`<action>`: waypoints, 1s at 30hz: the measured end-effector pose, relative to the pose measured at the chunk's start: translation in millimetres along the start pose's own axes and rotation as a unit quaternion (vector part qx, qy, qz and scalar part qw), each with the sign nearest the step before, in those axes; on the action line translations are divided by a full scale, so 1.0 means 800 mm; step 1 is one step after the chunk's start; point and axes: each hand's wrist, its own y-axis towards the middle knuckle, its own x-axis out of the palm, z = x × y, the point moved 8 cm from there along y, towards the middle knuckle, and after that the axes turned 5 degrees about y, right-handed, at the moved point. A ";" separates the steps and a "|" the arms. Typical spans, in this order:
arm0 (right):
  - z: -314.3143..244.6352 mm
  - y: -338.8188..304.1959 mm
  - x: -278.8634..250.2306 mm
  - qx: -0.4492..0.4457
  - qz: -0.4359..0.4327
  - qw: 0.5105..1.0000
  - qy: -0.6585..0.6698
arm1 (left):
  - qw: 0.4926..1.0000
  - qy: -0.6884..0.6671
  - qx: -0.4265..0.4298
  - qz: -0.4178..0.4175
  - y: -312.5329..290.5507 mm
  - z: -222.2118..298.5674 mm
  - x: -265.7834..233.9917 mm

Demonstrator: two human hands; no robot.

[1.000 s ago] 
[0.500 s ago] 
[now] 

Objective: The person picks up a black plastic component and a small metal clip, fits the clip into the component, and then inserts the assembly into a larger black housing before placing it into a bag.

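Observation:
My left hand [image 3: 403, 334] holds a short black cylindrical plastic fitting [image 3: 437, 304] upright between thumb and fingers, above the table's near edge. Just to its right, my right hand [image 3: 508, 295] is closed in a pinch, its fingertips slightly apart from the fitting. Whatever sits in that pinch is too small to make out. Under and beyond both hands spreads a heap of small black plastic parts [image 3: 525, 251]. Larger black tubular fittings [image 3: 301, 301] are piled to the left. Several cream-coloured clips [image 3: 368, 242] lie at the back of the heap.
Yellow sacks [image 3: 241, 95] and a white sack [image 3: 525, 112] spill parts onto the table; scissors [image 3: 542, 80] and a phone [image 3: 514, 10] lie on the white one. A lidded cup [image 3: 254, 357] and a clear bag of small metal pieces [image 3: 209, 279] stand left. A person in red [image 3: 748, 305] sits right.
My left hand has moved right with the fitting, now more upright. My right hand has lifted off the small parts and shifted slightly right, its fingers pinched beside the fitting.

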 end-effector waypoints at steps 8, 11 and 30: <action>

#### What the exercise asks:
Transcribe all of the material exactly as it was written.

#### Solved problem:
`<action>`: waypoints, 1s at 30hz: the measured end-effector pose, relative to the pose measured at the chunk's start: translation in millimetres along the start pose's own axes and rotation as a unit quaternion (vector part qx, qy, qz and scalar part qw), each with the sign nearest the step before, in those axes; on the action line translations are divided by a full scale, so 1.0 means 800 mm; step 1 is one step after the chunk's start; point and axes: each hand's wrist, its own y-axis towards the middle knuckle, its own x-axis out of the palm, z = x × y, the point moved 8 cm from there along y, towards the middle knuckle, and after that the axes turned 5 degrees about y, right-handed, at the moved point. A ";" separates the steps and a "|" the arms. Typical spans, in this order:
arm0 (right):
  - z: -314.3143..244.6352 mm
  - y: -338.8188..304.1959 mm
  - x: -278.8634..250.2306 mm
  - qx: -0.4492..0.4457
  - qz: -0.4359..0.4327
  - qw: 0.5105..1.0000
  - qy: -0.6585..0.6698
arm1 (left):
  - qw: 0.4926..1.0000
  - qy: -0.6884..0.6671
  - qx: -0.4265..0.4298
  - qz: -0.4178..0.4175
  - y: -312.5329..290.5507 mm
  - z: -222.2118..298.5674 mm
  - x: -265.7834..233.9917 mm

Demonstrator: two human hands; no robot.

[1.000 s ago] 
[0.500 s ago] 
[now] 

Objective: The person picks up a black plastic component and a small metal clip, fits the clip into the component, and then inserts the assembly into a larger black housing before placing it into a bag.

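Observation:
My left hand [image 3: 403, 334] holds a short black cylindrical plastic fitting [image 3: 437, 304] upright between thumb and fingers, above the table's near edge. Just to its right, my right hand [image 3: 508, 295] is closed in a pinch, its fingertips slightly apart from the fitting. Whatever sits in that pinch is too small to make out. Under and beyond both hands spreads a heap of small black plastic parts [image 3: 525, 251]. Larger black tubular fittings [image 3: 301, 301] are piled to the left. Several cream-coloured clips [image 3: 368, 242] lie at the back of the heap.
Yellow sacks [image 3: 241, 95] and a white sack [image 3: 525, 112] spill parts onto the table; scissors [image 3: 542, 80] and a phone [image 3: 514, 10] lie on the white one. A lidded cup [image 3: 254, 357] and a clear bag of small metal pieces [image 3: 209, 279] stand left. A person in red [image 3: 748, 305] sits right.
My left hand has moved right with the fitting, now more upright. My right hand has lifted off the small parts and shifted slightly right, its fingers pinched beside the fitting.
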
 end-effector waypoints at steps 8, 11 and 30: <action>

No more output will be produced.